**Task to complete**
From the first line to the last, repeat the data exactly but leave out the pictures.

**Information shown**

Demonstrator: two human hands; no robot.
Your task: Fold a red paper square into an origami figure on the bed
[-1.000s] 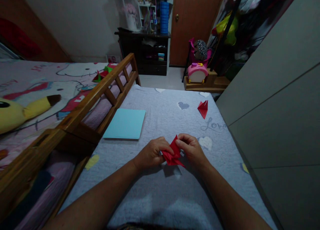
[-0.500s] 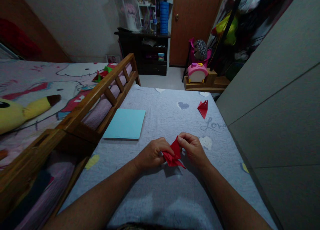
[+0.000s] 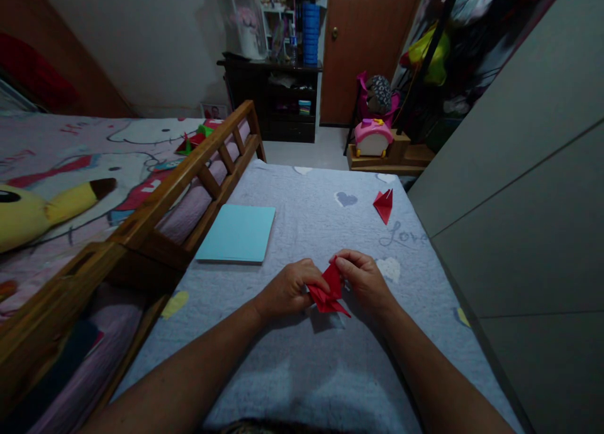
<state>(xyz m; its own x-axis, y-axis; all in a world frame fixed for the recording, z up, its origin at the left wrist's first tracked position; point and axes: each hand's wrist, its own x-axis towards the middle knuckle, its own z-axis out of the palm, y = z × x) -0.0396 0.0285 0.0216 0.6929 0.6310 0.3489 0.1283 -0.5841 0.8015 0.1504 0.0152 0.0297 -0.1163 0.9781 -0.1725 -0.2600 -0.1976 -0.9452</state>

**The answer**
Demonstrator: two human hands; no robot.
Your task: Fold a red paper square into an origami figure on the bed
[-1.000s] 
[-0.500s] 
[+0.000s] 
<state>(xyz m; its own x-axis, y-axis; all in a world frame fixed for the recording, z up, its origin at the left wrist's first tracked position; point and axes: each hand's wrist, its own x-axis towards the middle knuckle, its own z-axis out of the palm, y = z × x) -0.0396 0.0285 0.0216 0.6929 0.6310 0.3489 0.1283 -0.5841 0.8015 0.1504 0.0152 0.0297 -0.1163 0.9781 -0.1725 -0.2600 -0.1976 -0.9452</state>

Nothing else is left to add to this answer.